Content starts

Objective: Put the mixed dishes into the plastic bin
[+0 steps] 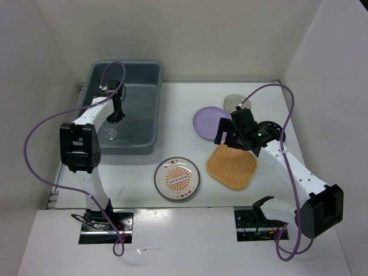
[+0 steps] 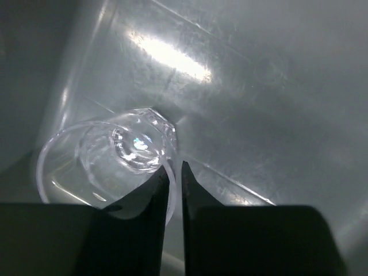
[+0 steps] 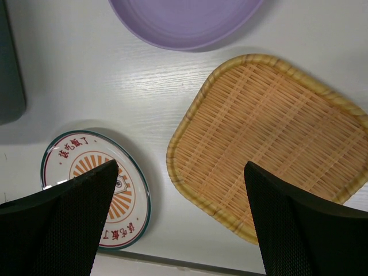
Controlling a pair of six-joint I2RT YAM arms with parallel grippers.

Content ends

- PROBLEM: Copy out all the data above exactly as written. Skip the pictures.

- YOUR SOLUTION:
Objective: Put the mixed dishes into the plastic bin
[+0 steps] 
[+0 steps] 
[+0 steps] 
Controlling a pair of six-joint I2RT YAM arms with parallel grippers.

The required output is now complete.